Task item: Give the data again, word for word.
Content starts
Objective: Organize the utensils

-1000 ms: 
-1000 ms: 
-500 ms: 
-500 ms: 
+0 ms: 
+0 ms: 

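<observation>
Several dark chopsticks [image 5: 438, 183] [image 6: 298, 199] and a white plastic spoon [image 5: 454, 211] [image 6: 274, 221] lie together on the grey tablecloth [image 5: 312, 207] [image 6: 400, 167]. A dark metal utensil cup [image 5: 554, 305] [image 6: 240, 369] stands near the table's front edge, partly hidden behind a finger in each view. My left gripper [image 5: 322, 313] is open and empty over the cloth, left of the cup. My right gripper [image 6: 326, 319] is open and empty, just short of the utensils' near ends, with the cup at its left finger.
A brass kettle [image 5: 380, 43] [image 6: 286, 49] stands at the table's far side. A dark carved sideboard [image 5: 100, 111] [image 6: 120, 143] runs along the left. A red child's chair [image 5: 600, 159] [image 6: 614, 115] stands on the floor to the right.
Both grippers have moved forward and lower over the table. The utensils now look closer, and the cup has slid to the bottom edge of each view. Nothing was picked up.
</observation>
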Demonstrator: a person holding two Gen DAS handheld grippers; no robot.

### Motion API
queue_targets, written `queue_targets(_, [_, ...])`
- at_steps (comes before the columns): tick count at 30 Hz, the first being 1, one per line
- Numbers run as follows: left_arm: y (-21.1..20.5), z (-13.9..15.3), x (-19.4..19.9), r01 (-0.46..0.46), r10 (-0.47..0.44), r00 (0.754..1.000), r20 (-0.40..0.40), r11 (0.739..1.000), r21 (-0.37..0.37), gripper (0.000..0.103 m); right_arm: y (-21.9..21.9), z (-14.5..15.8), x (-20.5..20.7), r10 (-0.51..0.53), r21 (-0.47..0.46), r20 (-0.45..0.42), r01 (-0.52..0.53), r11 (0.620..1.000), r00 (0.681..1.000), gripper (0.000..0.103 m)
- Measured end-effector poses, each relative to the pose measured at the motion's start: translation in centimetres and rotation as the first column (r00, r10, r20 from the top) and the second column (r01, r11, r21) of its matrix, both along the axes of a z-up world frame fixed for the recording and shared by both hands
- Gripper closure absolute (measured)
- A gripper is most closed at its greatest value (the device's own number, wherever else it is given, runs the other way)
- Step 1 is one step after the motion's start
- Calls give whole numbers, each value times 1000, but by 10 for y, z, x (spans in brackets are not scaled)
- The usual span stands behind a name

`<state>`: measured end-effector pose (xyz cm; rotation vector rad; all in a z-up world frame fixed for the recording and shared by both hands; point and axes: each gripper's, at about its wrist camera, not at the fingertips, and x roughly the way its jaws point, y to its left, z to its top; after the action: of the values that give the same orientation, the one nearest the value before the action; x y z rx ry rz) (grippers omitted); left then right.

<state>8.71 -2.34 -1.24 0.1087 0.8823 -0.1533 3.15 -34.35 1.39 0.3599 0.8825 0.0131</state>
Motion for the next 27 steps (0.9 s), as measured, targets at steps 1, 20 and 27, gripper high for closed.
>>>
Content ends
Written reply:
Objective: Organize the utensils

-1000 ms: 
-1000 ms: 
-500 ms: 
-500 ms: 
+0 ms: 
+0 ms: 

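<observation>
Several dark chopsticks [image 5: 438, 183] [image 6: 298, 199] and a white plastic spoon [image 5: 454, 211] [image 6: 274, 221] lie together on the grey tablecloth [image 5: 312, 207] [image 6: 400, 167]. A dark metal utensil cup [image 5: 554, 305] [image 6: 240, 369] stands near the table's front edge, partly hidden behind a finger in each view. My left gripper [image 5: 322, 313] is open and empty over the cloth, left of the cup. My right gripper [image 6: 326, 319] is open and empty, just short of the utensils' near ends, with the cup at its left finger.
A brass kettle [image 5: 380, 43] [image 6: 286, 49] stands at the table's far side. A dark carved sideboard [image 5: 100, 111] [image 6: 120, 143] runs along the left. A red child's chair [image 5: 600, 159] [image 6: 614, 115] stands on the floor to the right.
Both grippers have moved forward and lower over the table. The utensils now look closer, and the cup has slid to the bottom edge of each view. Nothing was picked up.
</observation>
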Demonstrator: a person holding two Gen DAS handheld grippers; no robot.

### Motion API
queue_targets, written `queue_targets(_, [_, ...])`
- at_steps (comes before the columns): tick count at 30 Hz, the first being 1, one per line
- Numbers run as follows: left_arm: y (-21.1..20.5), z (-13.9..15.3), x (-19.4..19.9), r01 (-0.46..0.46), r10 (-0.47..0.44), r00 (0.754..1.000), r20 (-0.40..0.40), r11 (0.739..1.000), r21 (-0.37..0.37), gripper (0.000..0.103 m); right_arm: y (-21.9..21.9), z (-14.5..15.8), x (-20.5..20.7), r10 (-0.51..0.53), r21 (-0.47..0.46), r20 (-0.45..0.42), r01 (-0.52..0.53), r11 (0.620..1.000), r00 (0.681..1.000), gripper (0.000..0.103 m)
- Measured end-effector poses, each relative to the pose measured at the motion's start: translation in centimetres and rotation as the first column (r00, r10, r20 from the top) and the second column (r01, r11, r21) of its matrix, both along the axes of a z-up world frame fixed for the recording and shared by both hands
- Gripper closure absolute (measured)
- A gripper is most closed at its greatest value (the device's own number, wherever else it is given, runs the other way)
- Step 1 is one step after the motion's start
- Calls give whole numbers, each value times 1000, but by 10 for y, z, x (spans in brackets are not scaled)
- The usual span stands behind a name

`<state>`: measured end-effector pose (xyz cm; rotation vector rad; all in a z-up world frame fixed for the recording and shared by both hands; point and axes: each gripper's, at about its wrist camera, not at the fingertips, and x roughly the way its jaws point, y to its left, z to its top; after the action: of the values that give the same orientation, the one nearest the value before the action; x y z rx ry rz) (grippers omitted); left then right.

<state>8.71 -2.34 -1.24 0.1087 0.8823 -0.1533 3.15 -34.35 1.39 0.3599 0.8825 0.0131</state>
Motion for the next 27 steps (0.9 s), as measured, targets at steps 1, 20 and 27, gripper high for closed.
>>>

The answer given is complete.